琴音は普段ノートを愛用のカバンに入れていた。彼女が家で倒れた時、涼太が琴音のカバンも一緒に病院に持ってきてくれたから、そのおかげでこの病室でもノート使える。
琴音は翔にまたがんが再発してしまったことを告げた。隠し通すことも考えたが、それでは翔との未来なんて訪れてくれないと思った。全てを打ち明けた上で病気に打ち勝つ。そうでないと意味がないと思ったのだ。
さらに琴音は翔にとある質問をしていた。それはまさに核心に迫るものであった。
『ねぇ翔? 私本当に未来にいる? 翔の隣で笑って過ごしてる?』
がんを再発した時、琴音は本当に未来に自分がいるのか、翔が嘘をついていたんじゃないかというその不安感、猜疑心から彼にこの質問をぶつけてしまっていた。それだけ琴音の心は揺らいでいた。
だが今は病室で自分の心としっかり対話し、自分がどうしたいかがはっきりと分かった。翔が嘘を付いていたとしてもその理由はよくわかるし、きっと自分が翔の立場でも同じことをするだろう。

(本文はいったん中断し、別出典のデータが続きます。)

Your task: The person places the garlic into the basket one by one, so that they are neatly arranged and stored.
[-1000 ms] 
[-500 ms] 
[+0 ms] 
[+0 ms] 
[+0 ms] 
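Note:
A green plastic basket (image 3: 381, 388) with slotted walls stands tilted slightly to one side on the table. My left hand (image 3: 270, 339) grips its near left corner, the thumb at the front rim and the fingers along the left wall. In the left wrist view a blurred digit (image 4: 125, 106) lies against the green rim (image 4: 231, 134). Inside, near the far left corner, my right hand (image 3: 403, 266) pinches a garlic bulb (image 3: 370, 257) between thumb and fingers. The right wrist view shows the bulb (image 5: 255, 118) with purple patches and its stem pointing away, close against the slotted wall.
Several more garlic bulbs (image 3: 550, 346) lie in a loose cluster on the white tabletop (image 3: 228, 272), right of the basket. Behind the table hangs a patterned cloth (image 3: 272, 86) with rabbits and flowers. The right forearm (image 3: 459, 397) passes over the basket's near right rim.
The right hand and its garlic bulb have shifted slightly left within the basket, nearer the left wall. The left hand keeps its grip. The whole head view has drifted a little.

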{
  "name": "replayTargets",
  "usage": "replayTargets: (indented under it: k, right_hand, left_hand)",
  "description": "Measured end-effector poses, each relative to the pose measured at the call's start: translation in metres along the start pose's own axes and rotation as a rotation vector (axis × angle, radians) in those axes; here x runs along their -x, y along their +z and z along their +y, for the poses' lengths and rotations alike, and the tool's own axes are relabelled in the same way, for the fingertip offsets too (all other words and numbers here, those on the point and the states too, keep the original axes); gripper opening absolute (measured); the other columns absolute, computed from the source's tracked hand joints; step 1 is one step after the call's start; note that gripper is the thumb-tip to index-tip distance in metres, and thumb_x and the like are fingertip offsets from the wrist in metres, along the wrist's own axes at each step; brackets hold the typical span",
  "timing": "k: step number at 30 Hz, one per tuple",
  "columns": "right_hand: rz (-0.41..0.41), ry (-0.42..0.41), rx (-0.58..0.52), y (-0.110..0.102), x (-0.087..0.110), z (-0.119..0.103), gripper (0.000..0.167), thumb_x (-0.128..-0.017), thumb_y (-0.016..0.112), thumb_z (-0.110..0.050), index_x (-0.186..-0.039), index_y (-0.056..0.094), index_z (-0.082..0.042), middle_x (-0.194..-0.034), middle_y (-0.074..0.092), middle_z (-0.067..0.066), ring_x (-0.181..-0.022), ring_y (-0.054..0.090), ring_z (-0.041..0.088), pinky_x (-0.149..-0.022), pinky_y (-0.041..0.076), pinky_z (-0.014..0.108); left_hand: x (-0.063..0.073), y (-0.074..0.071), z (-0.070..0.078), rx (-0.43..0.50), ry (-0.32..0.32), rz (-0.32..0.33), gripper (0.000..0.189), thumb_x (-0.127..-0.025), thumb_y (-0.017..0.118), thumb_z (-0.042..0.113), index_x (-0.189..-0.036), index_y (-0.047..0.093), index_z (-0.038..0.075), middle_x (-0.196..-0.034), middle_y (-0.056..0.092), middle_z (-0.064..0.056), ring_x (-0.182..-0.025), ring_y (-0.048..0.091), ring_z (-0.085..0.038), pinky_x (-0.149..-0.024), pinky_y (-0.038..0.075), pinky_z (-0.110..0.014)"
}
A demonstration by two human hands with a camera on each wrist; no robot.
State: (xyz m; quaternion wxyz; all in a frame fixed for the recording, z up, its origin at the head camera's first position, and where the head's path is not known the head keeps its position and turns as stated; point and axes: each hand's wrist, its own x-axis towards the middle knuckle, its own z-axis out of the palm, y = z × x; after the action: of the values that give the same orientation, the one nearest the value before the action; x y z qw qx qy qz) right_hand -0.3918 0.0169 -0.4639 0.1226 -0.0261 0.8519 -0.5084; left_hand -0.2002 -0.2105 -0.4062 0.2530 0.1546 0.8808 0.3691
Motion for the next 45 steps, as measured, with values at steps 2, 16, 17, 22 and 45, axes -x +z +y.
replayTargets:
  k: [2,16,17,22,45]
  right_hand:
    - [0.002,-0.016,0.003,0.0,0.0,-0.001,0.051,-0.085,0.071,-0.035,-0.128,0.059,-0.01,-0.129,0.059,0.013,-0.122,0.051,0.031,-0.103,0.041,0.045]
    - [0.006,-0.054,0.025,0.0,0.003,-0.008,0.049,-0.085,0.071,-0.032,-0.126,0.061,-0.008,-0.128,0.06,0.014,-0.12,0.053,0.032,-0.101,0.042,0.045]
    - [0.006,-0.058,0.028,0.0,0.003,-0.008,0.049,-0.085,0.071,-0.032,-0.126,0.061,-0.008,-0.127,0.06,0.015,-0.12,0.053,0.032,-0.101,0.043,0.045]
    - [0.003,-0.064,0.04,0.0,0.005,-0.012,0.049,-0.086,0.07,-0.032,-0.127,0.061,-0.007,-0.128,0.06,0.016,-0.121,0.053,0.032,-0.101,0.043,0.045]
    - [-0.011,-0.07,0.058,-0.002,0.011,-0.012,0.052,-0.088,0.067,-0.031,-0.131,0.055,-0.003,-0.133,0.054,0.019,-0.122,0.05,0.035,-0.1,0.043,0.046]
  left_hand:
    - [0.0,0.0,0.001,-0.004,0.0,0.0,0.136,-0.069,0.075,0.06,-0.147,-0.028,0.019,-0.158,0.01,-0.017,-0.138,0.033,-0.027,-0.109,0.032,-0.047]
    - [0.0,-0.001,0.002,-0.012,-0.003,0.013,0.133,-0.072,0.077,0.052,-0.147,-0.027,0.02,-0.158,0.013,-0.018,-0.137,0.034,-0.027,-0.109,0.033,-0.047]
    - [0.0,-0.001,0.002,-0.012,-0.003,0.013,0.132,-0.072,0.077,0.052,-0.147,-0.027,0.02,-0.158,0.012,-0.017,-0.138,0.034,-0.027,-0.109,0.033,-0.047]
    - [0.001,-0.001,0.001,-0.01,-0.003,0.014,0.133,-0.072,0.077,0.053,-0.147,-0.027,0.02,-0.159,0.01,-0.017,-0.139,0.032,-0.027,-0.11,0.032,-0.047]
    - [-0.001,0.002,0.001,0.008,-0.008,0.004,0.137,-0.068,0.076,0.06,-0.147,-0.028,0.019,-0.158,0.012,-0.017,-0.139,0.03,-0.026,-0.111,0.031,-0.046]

だから翔からどんな回答が来ようと迷いはなかった。例え自分が未来にいなくとも、決して諦めない。未来を変えるつもりで治療を続ける。その考えはもう揺らがない自信があった。
琴音はノートを開いた。
『お母さんは変わらず未来で元気に過ごしているよ。がんの再発だって治せたんだ。だからお母さんの病気は絶対に治る。絶対に大丈夫。お母さんには僕がついているから。だから安心して』
琴音は翔の文字を見た。よく見ると文字が所々で滲んでいる。まるで雨にあたりながら書いたように、もしくは涙を流しながら書いたように──。
琴音はうっすらと笑みを浮かべた。
嘘が下手なのはお父さん譲りなのかな? 翔──。
琴音が窓の外を眺めた。翔の嘘を真実に変える。それが出来るのは自分だけだ、そう思った。